Disco polo: the mafia connection


Is the rise and fall (and rise again) of what was once the most profitable form of music in Poland, connected with the similar rollercoaster ride of Polish organized crime?

That was the thesis behind an article in the current affairs magazine Wprost a couple of weeks ago. As the police fight a re-emergence of large organized crime groups, disco polo – a unique Polish contemporary music form, popular in the 1990s – is rearing its tone deaf head.

If you have never had the dubious pleasure of hearing a disco polo hit, then imagine a late 1980s Casio keyboard rhythm track, plus simple chords played under a simple Polish folk type melody.

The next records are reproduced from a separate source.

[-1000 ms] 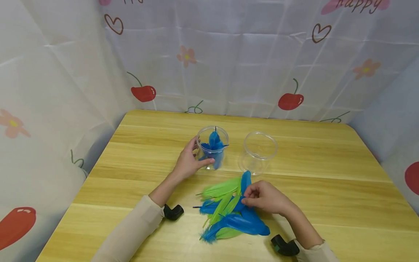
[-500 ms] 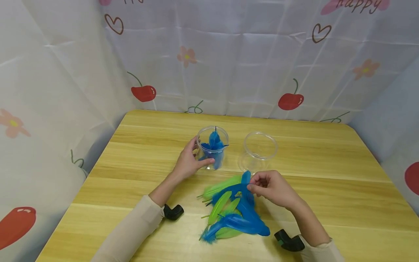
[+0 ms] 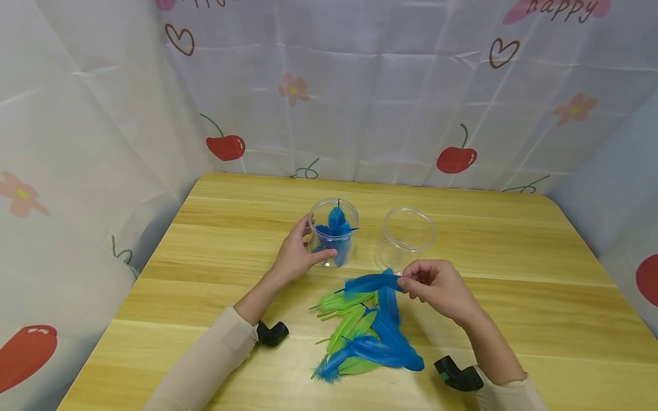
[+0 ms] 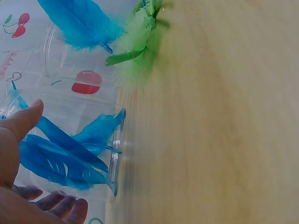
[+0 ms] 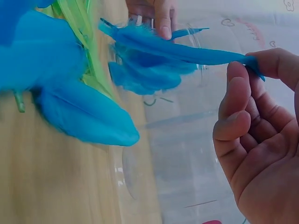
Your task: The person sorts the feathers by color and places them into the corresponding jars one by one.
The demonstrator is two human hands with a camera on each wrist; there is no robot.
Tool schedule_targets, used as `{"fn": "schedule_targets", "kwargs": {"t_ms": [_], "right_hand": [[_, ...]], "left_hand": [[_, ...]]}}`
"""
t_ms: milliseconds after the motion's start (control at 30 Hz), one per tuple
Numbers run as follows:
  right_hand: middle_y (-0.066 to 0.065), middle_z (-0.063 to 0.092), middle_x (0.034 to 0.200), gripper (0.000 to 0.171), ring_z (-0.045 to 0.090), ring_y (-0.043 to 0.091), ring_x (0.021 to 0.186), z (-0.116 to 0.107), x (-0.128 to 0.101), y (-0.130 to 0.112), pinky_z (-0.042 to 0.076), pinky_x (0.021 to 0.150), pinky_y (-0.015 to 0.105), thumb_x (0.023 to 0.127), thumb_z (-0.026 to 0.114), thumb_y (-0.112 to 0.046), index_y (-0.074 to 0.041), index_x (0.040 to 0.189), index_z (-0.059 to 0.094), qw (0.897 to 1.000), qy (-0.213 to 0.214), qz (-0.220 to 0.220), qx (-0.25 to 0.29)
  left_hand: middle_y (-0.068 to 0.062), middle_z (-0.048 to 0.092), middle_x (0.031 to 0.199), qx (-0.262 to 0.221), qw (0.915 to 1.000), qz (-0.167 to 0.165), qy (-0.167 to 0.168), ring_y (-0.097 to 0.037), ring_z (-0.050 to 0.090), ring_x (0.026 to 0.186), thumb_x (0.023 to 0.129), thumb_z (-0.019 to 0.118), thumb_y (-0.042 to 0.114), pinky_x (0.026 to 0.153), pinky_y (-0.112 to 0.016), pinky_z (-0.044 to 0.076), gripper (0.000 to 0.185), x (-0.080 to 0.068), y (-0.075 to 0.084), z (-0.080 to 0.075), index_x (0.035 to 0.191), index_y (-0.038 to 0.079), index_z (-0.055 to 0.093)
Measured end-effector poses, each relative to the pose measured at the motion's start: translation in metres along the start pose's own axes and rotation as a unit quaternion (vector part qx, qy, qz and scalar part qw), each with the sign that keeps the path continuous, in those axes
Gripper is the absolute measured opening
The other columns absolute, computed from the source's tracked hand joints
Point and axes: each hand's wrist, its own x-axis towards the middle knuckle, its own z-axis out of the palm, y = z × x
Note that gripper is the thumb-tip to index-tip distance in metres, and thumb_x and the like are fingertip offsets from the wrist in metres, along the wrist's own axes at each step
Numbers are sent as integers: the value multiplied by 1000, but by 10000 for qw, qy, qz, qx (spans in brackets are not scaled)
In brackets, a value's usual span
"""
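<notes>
So the right hand point(image 3: 437, 285) has one blue feather point(image 3: 372, 282) pinched by its end between thumb and fingertip, lifted just above the pile of feathers point(image 3: 367, 337) on the table point(image 3: 514, 297). The rest of that hand's fingers sit loosely curled, not touching it. The left hand point(image 3: 298, 251) is wrapped around the clear jar point(image 3: 334, 228) that already has a few blue feathers standing in it.

My guess on handling: the feather weighs next to nothing and is soft and floppy everywhere except the thin stem down the middle. The fluffy vane would crush or fray if squeezed, so the bare stem end looks like the sensible spot to hold, which is about where it's pinched now. Any draft or quick move would probably make it flutter.

The second jar point(image 3: 408, 237) next to it is see-through enough that I can't say for sure it's empty, though I see nothing in it. The green and blue feathers overlap, so no counting them. From the wrist views things are blurry, and the jar walls nearly vanish against the cherry-print curtain point(image 3: 360, 85).
</notes>
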Motion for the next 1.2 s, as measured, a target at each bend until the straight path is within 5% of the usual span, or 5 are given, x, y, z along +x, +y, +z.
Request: {"fn": "schedule_targets", "kwargs": {"t_ms": [500, 867, 1200], "right_hand": [[4, 64, 66, 12, 58, 19, 56, -12, -2, -4, 53, 58, 27, 96, 59, 4, 5, 85, 64, 9890, 544, -461, 1293], [3, 66, 73, 29, 63, 14, 62, -16, -1, -13, 55, 61, 24, 98, 47, 11, -5, 87, 69, 9390, 656, -1021, 3219], [8, 67, 74, 27, 64, 16, 63, -14, 11, -23, 56, 63, 24, 99, 46, 11, 0, 87, 68, 9055, 983, -1309, 3915]], "left_hand": [[-18, 41, 149, 29, 10000, -45, -22, -37, 42, 134, 79, 85, 31, 106, -54, 40, 99, -1, 1, -1, 155, 8, 26], [-17, 41, 148, 76, 10000, 1, -32, -36, 43, 133, 79, 86, 32, 107, -54, 39, 101, -1, 0, -1, 156, 10, 25], [-18, 42, 147, 52, 9999, 95, -22, -33, 43, 131, 79, 86, 31, 107, -52, 40, 100, 0, -1, -1, 155, 7, 26]]}}
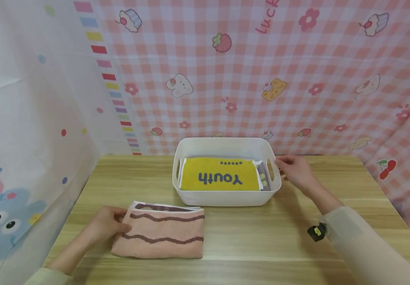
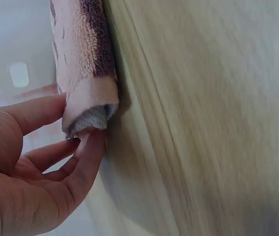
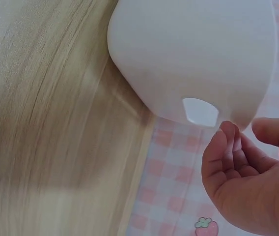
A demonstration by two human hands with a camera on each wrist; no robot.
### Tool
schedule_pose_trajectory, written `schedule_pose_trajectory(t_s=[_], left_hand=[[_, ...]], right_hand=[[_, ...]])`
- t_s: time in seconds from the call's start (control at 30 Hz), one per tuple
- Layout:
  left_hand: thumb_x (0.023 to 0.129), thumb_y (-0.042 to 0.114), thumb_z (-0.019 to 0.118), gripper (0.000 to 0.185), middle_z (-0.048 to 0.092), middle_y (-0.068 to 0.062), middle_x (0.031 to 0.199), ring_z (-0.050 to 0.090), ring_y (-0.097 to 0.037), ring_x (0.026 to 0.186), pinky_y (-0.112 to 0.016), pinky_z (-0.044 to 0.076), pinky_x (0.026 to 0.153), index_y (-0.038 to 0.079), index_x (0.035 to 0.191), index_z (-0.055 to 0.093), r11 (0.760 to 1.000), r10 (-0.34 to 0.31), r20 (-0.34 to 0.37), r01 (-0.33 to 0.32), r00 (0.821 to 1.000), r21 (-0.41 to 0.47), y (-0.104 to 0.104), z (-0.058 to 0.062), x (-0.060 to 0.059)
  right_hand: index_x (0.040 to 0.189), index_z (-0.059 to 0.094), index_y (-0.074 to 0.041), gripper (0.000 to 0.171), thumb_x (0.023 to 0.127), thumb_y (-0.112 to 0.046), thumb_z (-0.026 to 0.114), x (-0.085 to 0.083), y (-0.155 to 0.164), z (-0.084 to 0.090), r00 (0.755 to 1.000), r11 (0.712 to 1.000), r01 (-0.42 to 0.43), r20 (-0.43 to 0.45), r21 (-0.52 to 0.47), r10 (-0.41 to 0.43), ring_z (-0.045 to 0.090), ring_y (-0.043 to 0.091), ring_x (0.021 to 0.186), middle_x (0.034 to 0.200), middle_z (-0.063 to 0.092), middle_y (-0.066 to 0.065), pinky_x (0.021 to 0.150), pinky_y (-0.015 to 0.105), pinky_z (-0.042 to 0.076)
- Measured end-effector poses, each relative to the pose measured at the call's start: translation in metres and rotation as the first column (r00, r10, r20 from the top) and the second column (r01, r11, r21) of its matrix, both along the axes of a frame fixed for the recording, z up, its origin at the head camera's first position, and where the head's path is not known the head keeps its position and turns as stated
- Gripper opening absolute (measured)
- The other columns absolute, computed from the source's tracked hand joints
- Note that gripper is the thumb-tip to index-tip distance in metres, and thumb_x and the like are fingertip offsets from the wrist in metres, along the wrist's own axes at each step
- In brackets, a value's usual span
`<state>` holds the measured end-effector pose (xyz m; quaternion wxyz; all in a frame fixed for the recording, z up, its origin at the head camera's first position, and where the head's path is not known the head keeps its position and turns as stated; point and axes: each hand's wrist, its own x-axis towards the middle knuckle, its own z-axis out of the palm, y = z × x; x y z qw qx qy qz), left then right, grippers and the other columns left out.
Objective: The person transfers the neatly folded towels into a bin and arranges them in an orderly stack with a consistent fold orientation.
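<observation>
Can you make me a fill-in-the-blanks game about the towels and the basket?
1. The towel in the basket is ____ with blue letters.
2. The left hand pinches the ____ striped towel on the table.
3. The right hand is by the basket's ____ side.
4. The blue letters spell ____.

Missing words: yellow; pink; right; Youth

pink towel (image 1: 162,234): fuzzy terry cloth | basket (image 1: 226,196): smooth matt plastic | table (image 1: 262,245): wood-grain
</observation>
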<state>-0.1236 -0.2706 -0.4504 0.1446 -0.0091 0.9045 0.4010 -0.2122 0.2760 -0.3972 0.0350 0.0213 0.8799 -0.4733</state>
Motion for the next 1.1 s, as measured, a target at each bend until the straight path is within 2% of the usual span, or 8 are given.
schedule_pose_trajectory(t_s=[0.33, 0.6, 0.73, 0.87, 1.0, 1.1], left_hand=[[0.085, 0.003, 0.083, 0.042, 0.07, -0.004, 0.086, 0.062, -0.016, 0.079, -0.023, 0.053, 0.064, -0.015, 0.12, 0.07, 0.999, -0.021, -0.004, 0.021, 1.0, 0.029, 0.019, -0.001, 0.005], [0.086, 0.002, 0.081, 0.039, 0.065, -0.004, 0.083, 0.06, -0.017, 0.076, -0.024, 0.052, 0.06, -0.012, 0.121, 0.07, 0.997, -0.022, 0.038, 0.019, 0.999, 0.071, 0.035, -0.002, 0.007], [0.087, 0.0, 0.08, 0.039, 0.064, -0.005, 0.081, 0.06, -0.017, 0.072, -0.025, 0.053, 0.058, -0.013, 0.122, 0.07, 0.994, -0.036, 0.052, 0.031, 0.998, 0.102, 0.043, -0.004, 0.008], [0.087, -0.001, 0.08, 0.039, 0.064, -0.005, 0.081, 0.061, -0.017, 0.069, -0.026, 0.054, 0.057, -0.014, 0.122, 0.069, 0.991, -0.043, 0.055, 0.036, 0.998, 0.13, 0.051, -0.007, 0.009], [0.086, -0.001, 0.08, 0.042, 0.064, -0.006, 0.083, 0.062, -0.016, 0.07, -0.028, 0.056, 0.058, -0.014, 0.124, 0.068, 0.99, -0.042, 0.066, 0.033, 0.997, 0.136, 0.06, -0.006, 0.009], [0.086, 0.0, 0.081, 0.043, 0.064, -0.006, 0.085, 0.061, -0.016, 0.071, -0.028, 0.056, 0.058, -0.012, 0.125, 0.069, 0.991, -0.038, 0.081, 0.027, 0.996, 0.132, 0.066, -0.005, 0.009]], right_hand=[[0.129, 0.065, 0.009, 0.043, 0.109, -0.029, 0.055, 0.023, 0.005, 0.01, 0.995, 1.0, 0.002, -0.104, 0.015, -0.001, 0.065, 0.024, 0.089, 0.11, 0.068, 0.024, 0.068, 0.031, 0.059], [0.12, 0.071, 0.003, 0.034, 0.106, -0.027, 0.064, 0.056, 0.002, 0.012, 0.969, 0.994, 0.044, -0.247, 0.102, -0.017, 0.062, 0.018, 0.085, 0.102, 0.072, 0.015, 0.065, 0.022, 0.053], [0.11, 0.075, 0.001, 0.021, 0.101, -0.017, 0.071, 0.071, -0.003, 0.006, 0.929, 0.989, 0.076, -0.369, 0.125, -0.025, 0.06, 0.009, 0.08, 0.093, 0.072, 0.011, 0.065, 0.018, 0.049], [0.097, 0.076, 0.0, 0.005, 0.092, -0.002, 0.076, 0.09, -0.011, -0.003, 0.872, 0.996, 0.066, -0.489, 0.057, -0.03, 0.057, 0.006, 0.069, 0.08, 0.067, 0.003, 0.059, 0.017, 0.047], [0.086, 0.076, -0.008, 0.015, 0.085, 0.007, 0.079, 0.106, -0.019, -0.013, 0.828, 1.0, 0.016, -0.561, 0.015, -0.005, 0.051, 0.007, 0.059, 0.071, 0.061, -0.004, 0.05, 0.018, 0.042], [0.084, 0.075, -0.012, 0.021, 0.082, 0.008, 0.079, 0.113, -0.024, -0.022, 0.822, 0.999, -0.012, -0.568, 0.031, 0.028, 0.051, 0.005, 0.059, 0.07, 0.06, -0.008, 0.05, 0.018, 0.041]])
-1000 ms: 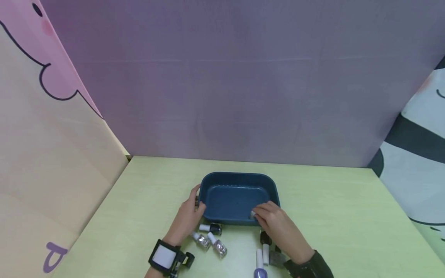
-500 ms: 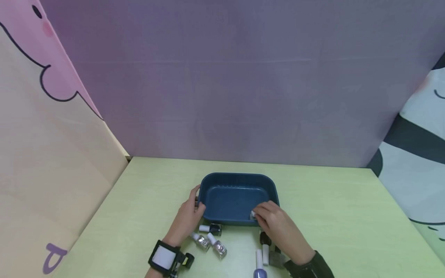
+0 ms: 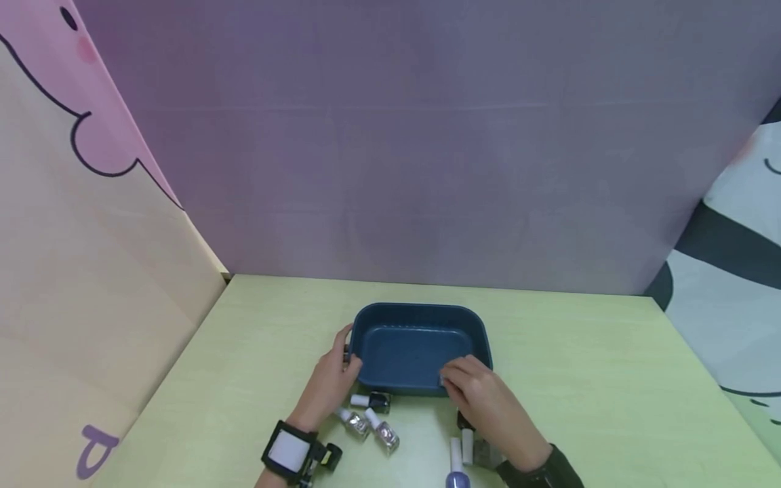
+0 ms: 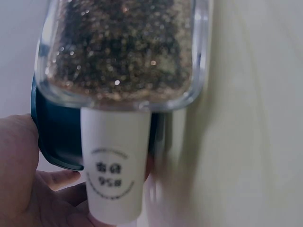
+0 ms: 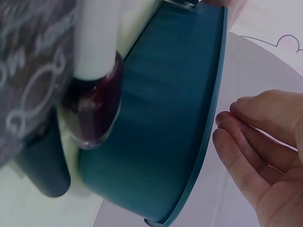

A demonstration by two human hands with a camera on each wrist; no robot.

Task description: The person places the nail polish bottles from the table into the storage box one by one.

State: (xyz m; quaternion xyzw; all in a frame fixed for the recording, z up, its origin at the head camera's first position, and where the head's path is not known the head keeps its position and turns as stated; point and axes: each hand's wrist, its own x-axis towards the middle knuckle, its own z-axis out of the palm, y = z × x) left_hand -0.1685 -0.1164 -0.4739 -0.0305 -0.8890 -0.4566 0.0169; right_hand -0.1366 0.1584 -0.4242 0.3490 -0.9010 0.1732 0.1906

It didn’t sound very good.

The ‘genre’ emerged in the early 1990s in the small dance halls of small Polish towns. Originally known as piosenka chodnikowa (sidewalk songs – sold via cassette on the streets from little stalls) it was a truly do-it-yourself music, much in the same way as British punk music circa 1976 was. Locals got together in groups, bought a few cheap keyboards, pressed one of the few pre-set rhythm buttons and composed their own little songs.

Sounds horrible, and it was. But it was also amazingly popular.

When I first came to Poland, you couldn’t turn on the Polsat TV station without being confronted by the latest disco polo sensation. Though effectively banned from mainstream radio, ‘artists’ like Shazza (the Madonna of disco-polo, pictured above) or disco polo boy bands like Skaner or Boys - sold much more ‘units’ than more establishment pop singers like Edyta Gorniak.

In 1995, more than 80 million disco-polo cassettes and records were legally sold, and many, many more illegally.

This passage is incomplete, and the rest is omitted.